World Health Organization reference values for human semen characteristics

Centre of Reproductive Medicine and Andrology of the University, Domagkstrasse 11, Münster, Germany.
Human Reproduction Update (Impact Factor: 10.17). 11/2009; 16(3):231-45. DOI: 10.1093/humupd/dmp048
Source: PubMed


Semen quality is taken as a surrogate measure of male fecundity in clinical andrology, male fertility, reproductive toxicology, epidemiology and pregnancy risk assessments. Reference intervals for values of semen parameters from a fertile population could provide data from which prognosis of fertility or diagnosis of infertility can be extrapolated.

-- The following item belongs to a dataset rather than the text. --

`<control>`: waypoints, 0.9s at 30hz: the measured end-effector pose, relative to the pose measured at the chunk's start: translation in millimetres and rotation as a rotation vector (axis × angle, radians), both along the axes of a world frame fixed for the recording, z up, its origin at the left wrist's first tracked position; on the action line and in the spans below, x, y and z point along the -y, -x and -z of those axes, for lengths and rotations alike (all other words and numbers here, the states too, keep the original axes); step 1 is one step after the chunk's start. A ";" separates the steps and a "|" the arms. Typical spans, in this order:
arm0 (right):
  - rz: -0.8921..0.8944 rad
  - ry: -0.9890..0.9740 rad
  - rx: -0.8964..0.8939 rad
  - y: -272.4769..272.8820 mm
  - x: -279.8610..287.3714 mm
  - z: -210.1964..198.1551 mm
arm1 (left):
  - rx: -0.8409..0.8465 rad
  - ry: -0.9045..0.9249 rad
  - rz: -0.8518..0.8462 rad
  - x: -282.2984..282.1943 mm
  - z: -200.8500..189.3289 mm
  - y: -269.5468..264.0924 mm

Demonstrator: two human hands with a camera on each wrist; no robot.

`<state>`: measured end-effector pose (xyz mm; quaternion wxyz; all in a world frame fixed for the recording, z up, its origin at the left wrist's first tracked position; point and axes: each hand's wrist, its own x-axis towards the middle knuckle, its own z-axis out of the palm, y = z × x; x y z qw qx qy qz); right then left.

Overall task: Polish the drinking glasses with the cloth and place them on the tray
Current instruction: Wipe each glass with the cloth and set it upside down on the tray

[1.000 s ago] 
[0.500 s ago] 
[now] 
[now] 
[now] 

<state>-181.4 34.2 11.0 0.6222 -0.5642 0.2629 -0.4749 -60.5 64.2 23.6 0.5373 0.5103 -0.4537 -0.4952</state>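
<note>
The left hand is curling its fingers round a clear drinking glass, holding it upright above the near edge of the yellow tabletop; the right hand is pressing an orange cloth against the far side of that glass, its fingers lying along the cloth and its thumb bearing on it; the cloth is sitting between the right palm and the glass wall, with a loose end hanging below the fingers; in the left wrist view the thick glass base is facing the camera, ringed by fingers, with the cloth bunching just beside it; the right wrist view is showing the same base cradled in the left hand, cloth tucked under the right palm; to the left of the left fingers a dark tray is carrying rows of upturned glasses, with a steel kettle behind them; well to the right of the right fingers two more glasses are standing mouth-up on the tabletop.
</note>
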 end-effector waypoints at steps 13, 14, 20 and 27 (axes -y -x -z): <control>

Semen samples from over 4500 men in 14 countries on four continents were obtained from retrospective and prospective analyses on fertile men, men of unknown fertility status and men selected as normozoospermic. Men whose partners had a time-to-pregnancy (TTP) of < or =12 months were chosen as individuals to provide reference distributions for semen parameters. Distributions were also generated for a population assumed to represent the general population.
The following one-sided lower reference limits, the fifth centiles (with 95th percent confidence intervals), were generated from men whose partners had TTP < or = 12 months: semen volume, 1.5 ml (1.4-1.7); total sperm number, 39 million per ejaculate (33-46); sperm concentration, 15 million per ml (12-16); vitality, 58% live (55-63); progressive motility, 32% (31-34); total (progressive + non-progressive) motility, 40% (38-42); morphologically normal forms, 4.0% (3.0-4.0). Semen quality of the reference population was superior to that of the men from the general population and normozoospermic men.
The data represent sound reference distributions of semen characteristics of fertile men in a number of countries. They provide an appropriate tool in conjunction with clinical data to evaluate a patient's semen quality and prospects for fertility.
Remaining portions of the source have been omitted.